From the first line to the last, reproduce the records below exactly, omitting any picture.

═══ DATA RECORDS

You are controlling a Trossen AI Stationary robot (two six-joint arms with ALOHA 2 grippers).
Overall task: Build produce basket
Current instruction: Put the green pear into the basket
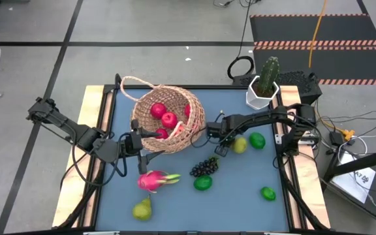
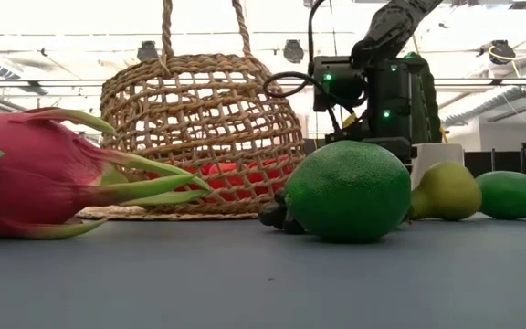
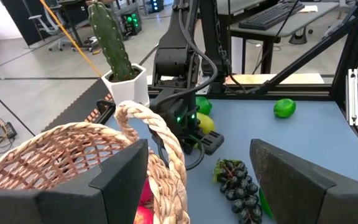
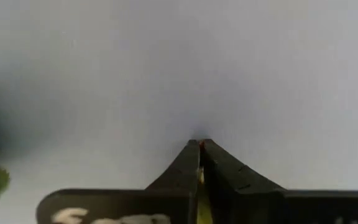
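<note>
The blue-topped counter (image 1: pixel 240 196) with pale wooden side rails is carrying everything. The large round tan woven wicker basket (image 1: pixel 175 114) is lying tipped at the far middle of it, its thin loop handle reaching toward the far left corner, and several red and pink round toy fruits (image 1: pixel 165 117) are sitting inside.

The left arm is coming in from the counter's left edge, and its left end effector (image 1: pixel 139 140) is sitting at the basket's near-left rim. In its wrist view the two dark fingers (image 3: pixel 120 177) are standing wide apart, with the basket rim lying between them; whether they are touching the wicker cannot be told.

The right arm is reaching in from the right edge, and its right end effector (image 1: pixel 222 149) is pointing down at the counter just right of the basket. Its fingertips are clenched together in its wrist view (image 4: pixel 200 148), with only a thin yellow sliver showing between them, so whether anything is gripped cannot be told.

A green cactus in a white hexagonal pot (image 1: pixel 265 81) is standing at the far right corner.

Loose produce is lying on the near half: a pink dragon fruit with green tips (image 1: pixel 154 181), a yellow-green pear (image 1: pixel 142 209) near the front edge, another yellow-green pear (image 1: pixel 239 145) just beside the right end effector, a dark grape bunch (image 1: pixel 204 167), and three green limes, one (image 1: pixel 203 183) beside the grapes, one (image 1: pixel 257 140) next to the second pear, and one (image 1: pixel 267 193) toward the near right.
</note>
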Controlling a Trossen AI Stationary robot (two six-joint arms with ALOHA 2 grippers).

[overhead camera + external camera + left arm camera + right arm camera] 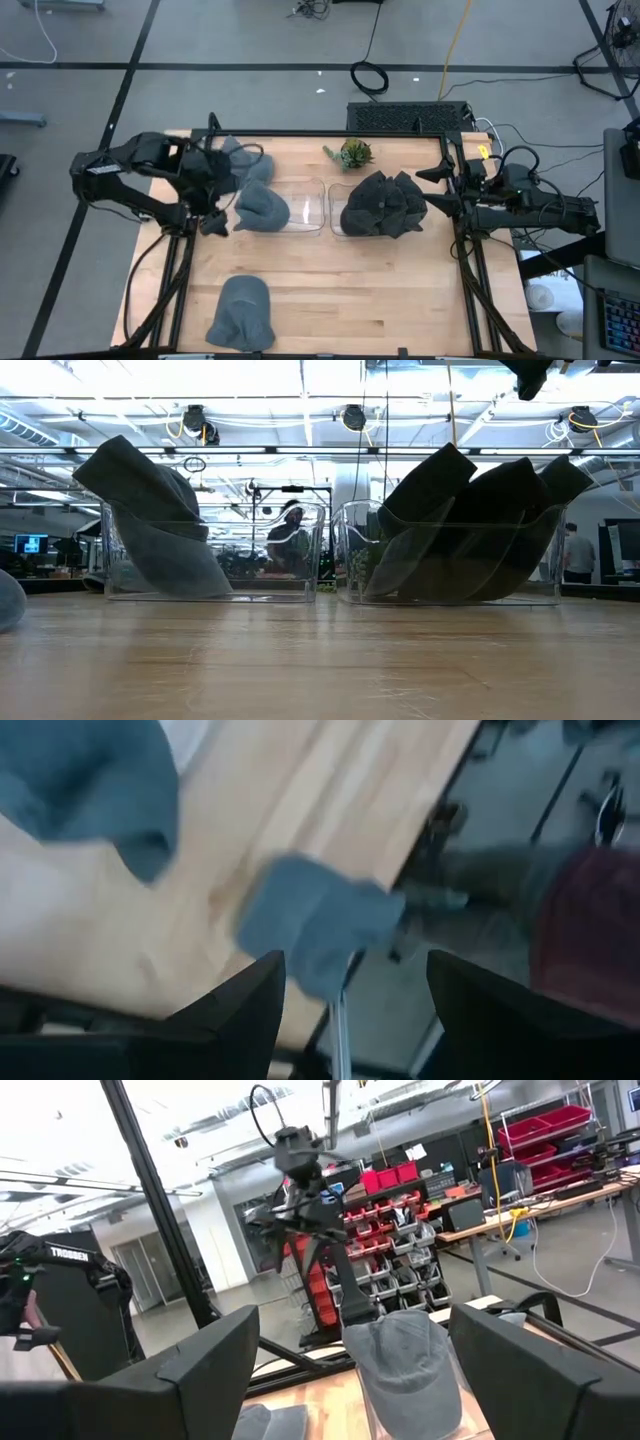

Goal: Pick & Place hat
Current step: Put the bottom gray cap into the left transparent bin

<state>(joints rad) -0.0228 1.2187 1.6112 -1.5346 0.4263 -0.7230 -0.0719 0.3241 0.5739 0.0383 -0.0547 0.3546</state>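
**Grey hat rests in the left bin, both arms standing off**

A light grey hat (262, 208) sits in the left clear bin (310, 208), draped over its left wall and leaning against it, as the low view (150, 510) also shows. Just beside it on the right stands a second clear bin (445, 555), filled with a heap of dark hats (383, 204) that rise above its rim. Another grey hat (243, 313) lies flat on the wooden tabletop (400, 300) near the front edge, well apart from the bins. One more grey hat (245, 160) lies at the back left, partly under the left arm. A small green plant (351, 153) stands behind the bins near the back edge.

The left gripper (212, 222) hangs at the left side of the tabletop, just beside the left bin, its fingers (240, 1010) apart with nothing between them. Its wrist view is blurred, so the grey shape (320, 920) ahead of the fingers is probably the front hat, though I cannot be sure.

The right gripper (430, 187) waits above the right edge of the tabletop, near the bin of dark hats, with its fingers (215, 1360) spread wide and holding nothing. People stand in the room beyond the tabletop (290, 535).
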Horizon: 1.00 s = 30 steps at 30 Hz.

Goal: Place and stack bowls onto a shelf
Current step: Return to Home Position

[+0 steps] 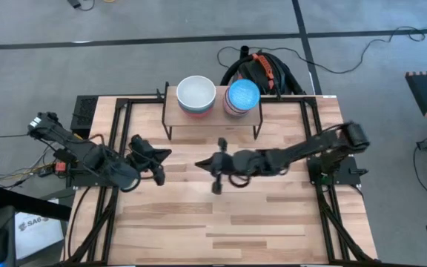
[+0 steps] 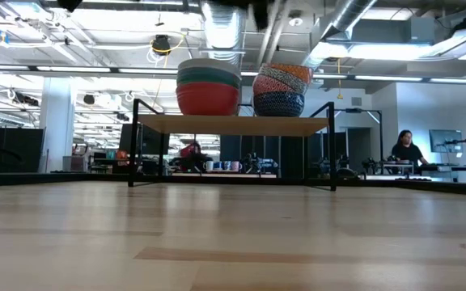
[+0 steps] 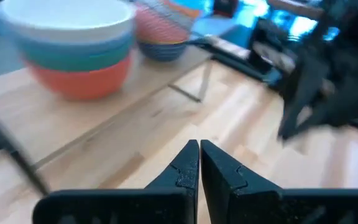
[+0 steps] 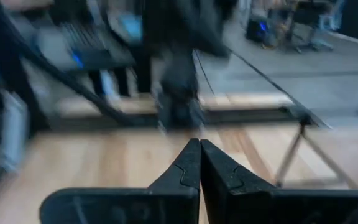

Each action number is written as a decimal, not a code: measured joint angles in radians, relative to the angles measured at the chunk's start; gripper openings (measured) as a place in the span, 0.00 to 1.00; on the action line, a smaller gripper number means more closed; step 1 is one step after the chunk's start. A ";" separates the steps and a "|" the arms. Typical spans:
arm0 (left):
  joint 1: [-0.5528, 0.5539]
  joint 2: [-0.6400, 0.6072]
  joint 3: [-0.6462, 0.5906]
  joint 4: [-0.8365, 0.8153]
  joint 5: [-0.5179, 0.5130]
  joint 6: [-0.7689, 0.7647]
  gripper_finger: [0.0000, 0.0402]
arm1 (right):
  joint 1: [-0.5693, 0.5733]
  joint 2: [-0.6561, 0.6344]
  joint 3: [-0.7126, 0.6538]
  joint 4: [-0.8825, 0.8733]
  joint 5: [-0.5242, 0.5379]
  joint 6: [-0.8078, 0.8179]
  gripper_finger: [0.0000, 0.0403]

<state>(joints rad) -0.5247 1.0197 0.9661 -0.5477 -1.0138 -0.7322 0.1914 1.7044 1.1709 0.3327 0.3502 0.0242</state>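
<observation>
Left gripper, its fingers pressed together on nothing, hung over the tabletop in front of the left end of the shelf. The right gripper, likewise closed and empty, hung near the table's middle, also in front of the shelf and pointing toward the left arm. Both were apart from the bowls.

Every bowl in view stood on the shelf, in two stacks side by side.
- **Left stack:** the white bowl was on top. Under it the left wrist view showed a light blue bowl, then the green bowl and the red bowl at the base.
- **Right stack:** a second light blue bowl was on top, and a blue-and-white patterned bowl sat at the bottom with a pink patterned bowl on it. Whether another bowl sat between these could not be told.

Both stacks looked upright. The stacking therefore appeared finished. By judgement, all that was left was for the arms to draw back to rest.

Black frame rails ran along both sides of the table. A bundle of cables lay on the floor behind the shelf. A seated person was visible far off in the room. Nothing stood between either arm and its own side of the table, and the only near neighbour for each was the other arm.
</observation>
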 joint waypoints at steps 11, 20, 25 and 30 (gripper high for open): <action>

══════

TASK ANSWER:
You are controlling a Trossen AI Stationary robot (two six-joint arms with ALOHA 2 grippers).
Overall task: Build produce basket
Current instruction: Put the green pear into the basket
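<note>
The blue-topped counter (image 1: pixel 240 196) with pale wooden side rails is carrying everything. The large round tan woven wicker basket (image 1: pixel 175 114) is lying tipped at the far middle of it, its thin loop handle reaching toward the far left corner, and several red and pink round toy fruits (image 1: pixel 165 117) are sitting inside.

The left arm is coming in from the counter's left edge, and its left end effector (image 1: pixel 139 140) is sitting at the basket's near-left rim. In its wrist view the two dark fingers (image 3: pixel 120 177) are standing wide apart, with the basket rim lying between them; whether they are touching the wicker cannot be told.

The right arm is reaching in from the right edge, and its right end effector (image 1: pixel 222 149) is pointing down at the counter just right of the basket. Its fingertips are clenched together in its wrist view (image 4: pixel 200 148), with only a thin yellow sliver showing between them, so whether anything is gripped cannot be told.

A green cactus in a white hexagonal pot (image 1: pixel 265 81) is standing at the far right corner.

Loose produce is lying on the near half: a pink dragon fruit with green tips (image 1: pixel 154 181), a yellow-green pear (image 1: pixel 142 209) near the front edge, another yellow-green pear (image 1: pixel 239 145) just beside the right end effector, a dark grape bunch (image 1: pixel 204 167), and three green limes, one (image 1: pixel 203 183) beside the grapes, one (image 1: pixel 257 140) next to the second pear, and one (image 1: pixel 267 193) toward the near right.
</note>
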Controlling a Trossen AI Stationary robot (two six-joint arms with ALOHA 2 grippers).

[overhead camera + external camera + left arm camera + right arm camera] 

Goal: Pick & Place hat
Current step: Put the bottom gray cap into the left transparent bin

<state>(joints rad) -0.0228 1.2187 1.6112 -1.5346 0.4263 -0.7230 -0.0719 0.3241 0.5739 0.0383 -0.0547 0.3546</state>
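**Grey hat rests in the left bin, both arms standing off**

A light grey hat (262, 208) sits in the left clear bin (310, 208), draped over its left wall and leaning against it, as the low view (150, 510) also shows. Just beside it on the right stands a second clear bin (445, 555), filled with a heap of dark hats (383, 204) that rise above its rim. Another grey hat (243, 313) lies flat on the wooden tabletop (400, 300) near the front edge, well apart from the bins. One more grey hat (245, 160) lies at the back left, partly under the left arm. A small green plant (351, 153) stands behind the bins near the back edge.

The left gripper (212, 222) hangs at the left side of the tabletop, just beside the left bin, its fingers (240, 1010) apart with nothing between them. Its wrist view is blurred, so the grey shape (320, 920) ahead of the fingers is probably the front hat, though I cannot be sure.

The right gripper (430, 187) waits above the right edge of the tabletop, near the bin of dark hats, with its fingers (215, 1360) spread wide and holding nothing. People stand in the room beyond the tabletop (290, 535).
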Horizon: 1.00 s = 30 steps at 30 Hz.

Goal: Place and stack bowls onto a shelf
Current step: Return to Home Position

[+0 steps] 
[+0 steps] 
[+0 steps] 
[+0 steps] 

Each action number is written as a decimal, not a code: measured joint angles in radians, relative to the angles measured at the chunk's start; gripper openings (measured) as a place in the span, 0.00 to 1.00; on the action line, a smaller gripper number means more closed; step 1 is one step after the chunk's start. A ";" separates the steps and a "|" the arms. Typical spans:
arm0 (left):
  joint 1: [-0.5528, 0.5539]
  joint 2: [-0.6400, 0.6072]
  joint 3: [-0.6462, 0.5906]
  joint 4: [-0.8365, 0.8153]
  joint 5: [-0.5179, 0.5130]
  joint 6: [-0.7689, 0.7647]
  gripper_finger: [0.0000, 0.0402]
arm1 (right):
  joint 1: [-0.5693, 0.5733]
  joint 2: [-0.6561, 0.6344]
  joint 3: [-0.7126, 0.6538]
  joint 4: [-0.8825, 0.8733]
  joint 5: [-0.5242, 0.5379]
  joint 6: [-0.8078, 0.8179]
  gripper_finger: [0.0000, 0.0403]

<state>(joints rad) -0.5247 1.0197 0.9661 -0.5477 -1.0138 -0.7322 0.1914 1.7044 1.1709 0.3327 0.3502 0.0242</state>
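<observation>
Left gripper, its fingers pressed together on nothing, hung over the tabletop in front of the left end of the shelf. The right gripper, likewise closed and empty, hung near the table's middle, also in front of the shelf and pointing toward the left arm. Both were apart from the bowls.

Every bowl in view stood on the shelf, in two stacks side by side.
- **Left stack:** the white bowl was on top. Under it the left wrist view showed a light blue bowl, then the green bowl and the red bowl at the base.
- **Right stack:** a second light blue bowl was on top, and a blue-and-white patterned bowl sat at the bottom with a pink patterned bowl on it. Whether another bowl sat between these could not be told.

Both stacks looked upright. The stacking therefore appeared finished. By judgement, all that was left was for the arms to draw back to rest.

Black frame rails ran along both sides of the table. A bundle of cables lay on the floor behind the shelf. A seated person was visible far off in the room. Nothing stood between either arm and its own side of the table, and the only near neighbour for each was the other arm.
</observation>
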 joint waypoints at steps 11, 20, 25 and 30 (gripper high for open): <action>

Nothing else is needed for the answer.